> [Exercise goal] Lines of the listing that contain "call" need to be copied.

> [Exercise data]

|---|

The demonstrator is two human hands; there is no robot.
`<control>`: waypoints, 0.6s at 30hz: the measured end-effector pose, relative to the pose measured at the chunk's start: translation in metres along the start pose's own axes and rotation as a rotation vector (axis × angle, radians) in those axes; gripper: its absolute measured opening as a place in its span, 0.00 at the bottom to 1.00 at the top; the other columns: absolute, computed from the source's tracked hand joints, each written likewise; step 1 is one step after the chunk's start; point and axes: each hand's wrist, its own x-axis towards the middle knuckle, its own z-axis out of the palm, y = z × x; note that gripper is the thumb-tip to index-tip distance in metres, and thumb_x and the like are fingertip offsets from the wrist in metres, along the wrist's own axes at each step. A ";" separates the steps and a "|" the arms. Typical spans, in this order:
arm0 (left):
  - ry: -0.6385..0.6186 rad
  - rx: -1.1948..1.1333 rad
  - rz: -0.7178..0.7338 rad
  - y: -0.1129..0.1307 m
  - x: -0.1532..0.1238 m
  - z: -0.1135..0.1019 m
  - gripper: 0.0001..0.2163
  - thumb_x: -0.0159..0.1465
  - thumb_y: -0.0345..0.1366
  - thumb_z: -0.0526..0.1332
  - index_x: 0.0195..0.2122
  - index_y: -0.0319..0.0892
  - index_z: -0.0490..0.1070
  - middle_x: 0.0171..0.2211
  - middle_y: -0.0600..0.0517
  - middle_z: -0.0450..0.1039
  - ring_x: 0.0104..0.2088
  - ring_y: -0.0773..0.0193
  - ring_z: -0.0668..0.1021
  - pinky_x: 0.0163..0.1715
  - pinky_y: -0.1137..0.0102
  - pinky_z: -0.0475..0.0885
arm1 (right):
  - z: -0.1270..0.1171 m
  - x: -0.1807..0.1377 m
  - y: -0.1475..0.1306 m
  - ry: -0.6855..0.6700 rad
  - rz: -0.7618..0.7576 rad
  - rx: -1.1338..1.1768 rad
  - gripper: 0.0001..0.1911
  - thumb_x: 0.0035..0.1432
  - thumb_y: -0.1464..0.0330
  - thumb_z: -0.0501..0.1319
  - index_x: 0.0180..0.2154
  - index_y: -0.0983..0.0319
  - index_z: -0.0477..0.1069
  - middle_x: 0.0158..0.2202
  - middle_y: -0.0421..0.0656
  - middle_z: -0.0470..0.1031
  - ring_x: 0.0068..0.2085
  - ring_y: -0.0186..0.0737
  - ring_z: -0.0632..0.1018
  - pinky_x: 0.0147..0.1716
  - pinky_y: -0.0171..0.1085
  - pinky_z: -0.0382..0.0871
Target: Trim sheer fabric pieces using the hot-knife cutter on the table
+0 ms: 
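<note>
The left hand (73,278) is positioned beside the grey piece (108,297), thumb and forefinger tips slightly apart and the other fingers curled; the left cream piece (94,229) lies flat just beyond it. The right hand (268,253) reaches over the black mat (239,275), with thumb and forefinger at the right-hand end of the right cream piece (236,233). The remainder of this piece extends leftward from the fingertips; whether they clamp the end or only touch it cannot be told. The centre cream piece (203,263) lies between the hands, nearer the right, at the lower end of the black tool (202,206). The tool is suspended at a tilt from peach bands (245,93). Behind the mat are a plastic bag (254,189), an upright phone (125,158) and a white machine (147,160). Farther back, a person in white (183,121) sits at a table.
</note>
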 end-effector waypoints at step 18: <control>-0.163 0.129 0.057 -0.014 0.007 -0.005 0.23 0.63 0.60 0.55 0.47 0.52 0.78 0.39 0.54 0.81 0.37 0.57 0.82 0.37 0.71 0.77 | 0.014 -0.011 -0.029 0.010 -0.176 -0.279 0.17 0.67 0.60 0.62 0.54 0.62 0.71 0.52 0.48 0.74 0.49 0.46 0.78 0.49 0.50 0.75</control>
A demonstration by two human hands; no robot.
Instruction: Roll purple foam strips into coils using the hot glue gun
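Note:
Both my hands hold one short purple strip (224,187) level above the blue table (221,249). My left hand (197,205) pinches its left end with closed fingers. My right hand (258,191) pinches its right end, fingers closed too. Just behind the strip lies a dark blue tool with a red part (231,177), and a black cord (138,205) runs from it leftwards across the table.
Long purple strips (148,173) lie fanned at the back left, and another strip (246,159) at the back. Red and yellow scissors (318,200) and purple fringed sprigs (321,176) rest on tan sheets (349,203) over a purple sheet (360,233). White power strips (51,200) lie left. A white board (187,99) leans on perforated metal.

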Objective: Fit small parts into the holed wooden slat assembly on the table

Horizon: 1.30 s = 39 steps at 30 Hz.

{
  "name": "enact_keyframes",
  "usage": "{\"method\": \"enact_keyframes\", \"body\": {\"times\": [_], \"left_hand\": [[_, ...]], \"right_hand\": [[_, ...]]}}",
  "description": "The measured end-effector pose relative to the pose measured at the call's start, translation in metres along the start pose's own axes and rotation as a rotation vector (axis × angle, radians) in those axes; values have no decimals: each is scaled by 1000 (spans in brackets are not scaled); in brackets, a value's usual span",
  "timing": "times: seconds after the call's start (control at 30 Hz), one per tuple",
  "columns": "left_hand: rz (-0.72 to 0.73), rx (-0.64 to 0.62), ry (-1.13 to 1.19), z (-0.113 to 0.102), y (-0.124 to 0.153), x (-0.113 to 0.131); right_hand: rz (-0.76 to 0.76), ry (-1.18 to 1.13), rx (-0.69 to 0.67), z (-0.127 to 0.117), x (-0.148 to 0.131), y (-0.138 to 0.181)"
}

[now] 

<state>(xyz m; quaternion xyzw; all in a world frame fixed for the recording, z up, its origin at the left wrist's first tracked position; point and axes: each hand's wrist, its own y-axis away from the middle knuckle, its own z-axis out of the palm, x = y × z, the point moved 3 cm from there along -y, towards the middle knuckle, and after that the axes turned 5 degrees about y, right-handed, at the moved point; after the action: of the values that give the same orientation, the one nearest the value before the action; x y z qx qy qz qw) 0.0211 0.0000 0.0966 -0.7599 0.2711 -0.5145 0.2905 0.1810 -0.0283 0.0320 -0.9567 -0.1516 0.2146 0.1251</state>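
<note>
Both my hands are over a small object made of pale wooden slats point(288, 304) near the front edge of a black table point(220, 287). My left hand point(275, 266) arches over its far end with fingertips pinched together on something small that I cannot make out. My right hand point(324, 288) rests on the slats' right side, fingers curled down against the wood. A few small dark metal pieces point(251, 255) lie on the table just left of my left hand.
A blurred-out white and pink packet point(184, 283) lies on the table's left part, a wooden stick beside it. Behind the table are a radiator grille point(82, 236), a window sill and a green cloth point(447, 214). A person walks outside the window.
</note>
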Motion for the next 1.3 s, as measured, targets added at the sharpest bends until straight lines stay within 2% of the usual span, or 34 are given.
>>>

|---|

> [Response to this task]
  "description": "The measured end-effector pose relative to the pose measured at the call's start, translation in metres along the start pose's own axes and rotation as a rotation vector (axis × angle, radians) in those axes; values have no decimals: each is scaled by 1000 (spans in brackets are not scaled); in brackets, a value's usual span",
  "timing": "times: seconds after the call's start (control at 30 Hz), one per tuple",

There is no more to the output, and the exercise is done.